▶ Task instructions
The records must be returned word for word.
╭─ Records supplied
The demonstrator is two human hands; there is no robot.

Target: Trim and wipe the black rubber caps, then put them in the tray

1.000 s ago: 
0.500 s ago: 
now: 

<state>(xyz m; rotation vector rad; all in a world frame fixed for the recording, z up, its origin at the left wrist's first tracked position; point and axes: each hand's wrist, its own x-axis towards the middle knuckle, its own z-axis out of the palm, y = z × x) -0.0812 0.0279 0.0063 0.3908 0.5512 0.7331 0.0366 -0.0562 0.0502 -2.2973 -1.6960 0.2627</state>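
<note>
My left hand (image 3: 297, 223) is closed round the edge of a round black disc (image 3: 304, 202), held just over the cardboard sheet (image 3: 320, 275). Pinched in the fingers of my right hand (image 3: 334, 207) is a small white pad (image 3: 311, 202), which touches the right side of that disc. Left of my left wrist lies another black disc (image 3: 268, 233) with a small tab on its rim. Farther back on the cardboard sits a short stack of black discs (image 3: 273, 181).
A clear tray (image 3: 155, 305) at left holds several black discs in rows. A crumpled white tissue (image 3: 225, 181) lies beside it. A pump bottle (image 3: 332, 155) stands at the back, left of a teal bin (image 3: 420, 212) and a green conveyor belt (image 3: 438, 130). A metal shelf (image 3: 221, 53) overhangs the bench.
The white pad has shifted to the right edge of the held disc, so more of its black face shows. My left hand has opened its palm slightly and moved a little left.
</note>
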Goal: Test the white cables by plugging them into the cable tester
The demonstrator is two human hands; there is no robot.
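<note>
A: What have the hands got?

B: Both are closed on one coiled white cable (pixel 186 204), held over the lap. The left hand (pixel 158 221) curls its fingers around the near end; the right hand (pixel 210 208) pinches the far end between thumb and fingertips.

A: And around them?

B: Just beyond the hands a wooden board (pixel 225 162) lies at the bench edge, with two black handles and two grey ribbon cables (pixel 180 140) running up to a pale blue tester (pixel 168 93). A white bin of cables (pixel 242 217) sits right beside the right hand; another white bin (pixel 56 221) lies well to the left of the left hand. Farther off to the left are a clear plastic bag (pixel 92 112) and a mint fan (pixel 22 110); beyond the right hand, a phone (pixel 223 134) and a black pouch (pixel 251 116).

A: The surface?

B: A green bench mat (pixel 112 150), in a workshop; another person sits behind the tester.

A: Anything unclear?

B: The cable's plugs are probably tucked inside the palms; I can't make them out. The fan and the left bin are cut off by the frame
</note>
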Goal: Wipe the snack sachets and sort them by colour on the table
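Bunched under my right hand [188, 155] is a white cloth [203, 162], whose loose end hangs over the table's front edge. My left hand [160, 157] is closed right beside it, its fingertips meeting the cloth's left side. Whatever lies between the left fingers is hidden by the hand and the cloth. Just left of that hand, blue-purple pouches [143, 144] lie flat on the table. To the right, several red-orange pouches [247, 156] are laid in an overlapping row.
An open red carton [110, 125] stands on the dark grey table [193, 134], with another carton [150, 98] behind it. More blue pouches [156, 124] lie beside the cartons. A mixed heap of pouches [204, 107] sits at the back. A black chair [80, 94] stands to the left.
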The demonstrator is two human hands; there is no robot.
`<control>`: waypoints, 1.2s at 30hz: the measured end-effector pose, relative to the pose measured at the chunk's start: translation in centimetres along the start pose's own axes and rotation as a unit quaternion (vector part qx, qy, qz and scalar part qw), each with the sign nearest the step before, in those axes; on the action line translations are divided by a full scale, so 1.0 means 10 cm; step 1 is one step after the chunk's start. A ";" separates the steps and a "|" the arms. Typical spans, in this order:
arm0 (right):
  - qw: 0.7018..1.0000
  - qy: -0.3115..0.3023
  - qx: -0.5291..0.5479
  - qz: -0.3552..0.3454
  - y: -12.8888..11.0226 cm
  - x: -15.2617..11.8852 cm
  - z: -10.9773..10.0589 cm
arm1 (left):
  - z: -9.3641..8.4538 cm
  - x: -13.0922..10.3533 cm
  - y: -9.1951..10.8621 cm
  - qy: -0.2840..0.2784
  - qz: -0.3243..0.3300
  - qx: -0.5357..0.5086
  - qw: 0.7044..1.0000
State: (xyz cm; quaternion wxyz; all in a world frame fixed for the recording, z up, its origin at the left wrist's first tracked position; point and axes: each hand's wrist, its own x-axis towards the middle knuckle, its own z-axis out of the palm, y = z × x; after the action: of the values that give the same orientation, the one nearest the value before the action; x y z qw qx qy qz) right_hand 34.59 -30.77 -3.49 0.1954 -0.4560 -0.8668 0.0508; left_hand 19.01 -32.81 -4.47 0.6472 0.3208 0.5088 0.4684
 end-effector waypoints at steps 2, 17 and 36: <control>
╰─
▶ Output of the task
The demonstrator is two human hands; there is no robot.

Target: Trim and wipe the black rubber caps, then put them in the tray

1.000 s ago: 
0.500 s ago: 
now: 

<state>(xyz m; rotation vector rad; all in a world frame fixed for the recording, z up, its origin at the left wrist's first tracked position; point and axes: each hand's wrist, its own x-axis towards the middle knuckle, its own z-axis out of the palm, y = z × x) -0.0812 0.0279 0.0063 0.3908 0.5512 0.7331 0.0366 -0.0562 0.0502 -2.2973 -1.6960 0.2627</state>
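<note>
My left hand (image 3: 297, 223) is closed round the edge of a round black disc (image 3: 304, 202), held just over the cardboard sheet (image 3: 320, 275). Pinched in the fingers of my right hand (image 3: 334, 207) is a small white pad (image 3: 311, 202), which touches the right side of that disc. Left of my left wrist lies another black disc (image 3: 268, 233) with a small tab on its rim. Farther back on the cardboard sits a short stack of black discs (image 3: 273, 181).
A clear tray (image 3: 155, 305) at left holds several black discs in rows. A crumpled white tissue (image 3: 225, 181) lies beside it. A pump bottle (image 3: 332, 155) stands at the back, left of a teal bin (image 3: 420, 212) and a green conveyor belt (image 3: 438, 130). A metal shelf (image 3: 221, 53) overhangs the bench.
The white pad has shifted to the right edge of the held disc, so more of its black face shows. My left hand has opened its palm slightly and moved a little left.
</note>
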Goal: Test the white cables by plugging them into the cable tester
The demonstrator is two human hands; there is no robot.
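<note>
A: What have the hands got?

B: Both are closed on one coiled white cable (pixel 186 204), held over the lap. The left hand (pixel 158 221) curls its fingers around the near end; the right hand (pixel 210 208) pinches the far end between thumb and fingertips.

A: And around them?

B: Just beyond the hands a wooden board (pixel 225 162) lies at the bench edge, with two black handles and two grey ribbon cables (pixel 180 140) running up to a pale blue tester (pixel 168 93). A white bin of cables (pixel 242 217) sits right beside the right hand; another white bin (pixel 56 221) lies well to the left of the left hand. Farther off to the left are a clear plastic bag (pixel 92 112) and a mint fan (pixel 22 110); beyond the right hand, a phone (pixel 223 134) and a black pouch (pixel 251 116).

A: The surface?

B: A green bench mat (pixel 112 150), in a workshop; another person sits behind the tester.

A: Anything unclear?

B: The cable's plugs are probably tucked inside the palms; I can't make them out. The fan and the left bin are cut off by the frame
</note>
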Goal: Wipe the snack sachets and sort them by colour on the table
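Bunched under my right hand [188, 155] is a white cloth [203, 162], whose loose end hangs over the table's front edge. My left hand [160, 157] is closed right beside it, its fingertips meeting the cloth's left side. Whatever lies between the left fingers is hidden by the hand and the cloth. Just left of that hand, blue-purple pouches [143, 144] lie flat on the table. To the right, several red-orange pouches [247, 156] are laid in an overlapping row.
An open red carton [110, 125] stands on the dark grey table [193, 134], with another carton [150, 98] behind it. More blue pouches [156, 124] lie beside the cartons. A mixed heap of pouches [204, 107] sits at the back. A black chair [80, 94] stands to the left.
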The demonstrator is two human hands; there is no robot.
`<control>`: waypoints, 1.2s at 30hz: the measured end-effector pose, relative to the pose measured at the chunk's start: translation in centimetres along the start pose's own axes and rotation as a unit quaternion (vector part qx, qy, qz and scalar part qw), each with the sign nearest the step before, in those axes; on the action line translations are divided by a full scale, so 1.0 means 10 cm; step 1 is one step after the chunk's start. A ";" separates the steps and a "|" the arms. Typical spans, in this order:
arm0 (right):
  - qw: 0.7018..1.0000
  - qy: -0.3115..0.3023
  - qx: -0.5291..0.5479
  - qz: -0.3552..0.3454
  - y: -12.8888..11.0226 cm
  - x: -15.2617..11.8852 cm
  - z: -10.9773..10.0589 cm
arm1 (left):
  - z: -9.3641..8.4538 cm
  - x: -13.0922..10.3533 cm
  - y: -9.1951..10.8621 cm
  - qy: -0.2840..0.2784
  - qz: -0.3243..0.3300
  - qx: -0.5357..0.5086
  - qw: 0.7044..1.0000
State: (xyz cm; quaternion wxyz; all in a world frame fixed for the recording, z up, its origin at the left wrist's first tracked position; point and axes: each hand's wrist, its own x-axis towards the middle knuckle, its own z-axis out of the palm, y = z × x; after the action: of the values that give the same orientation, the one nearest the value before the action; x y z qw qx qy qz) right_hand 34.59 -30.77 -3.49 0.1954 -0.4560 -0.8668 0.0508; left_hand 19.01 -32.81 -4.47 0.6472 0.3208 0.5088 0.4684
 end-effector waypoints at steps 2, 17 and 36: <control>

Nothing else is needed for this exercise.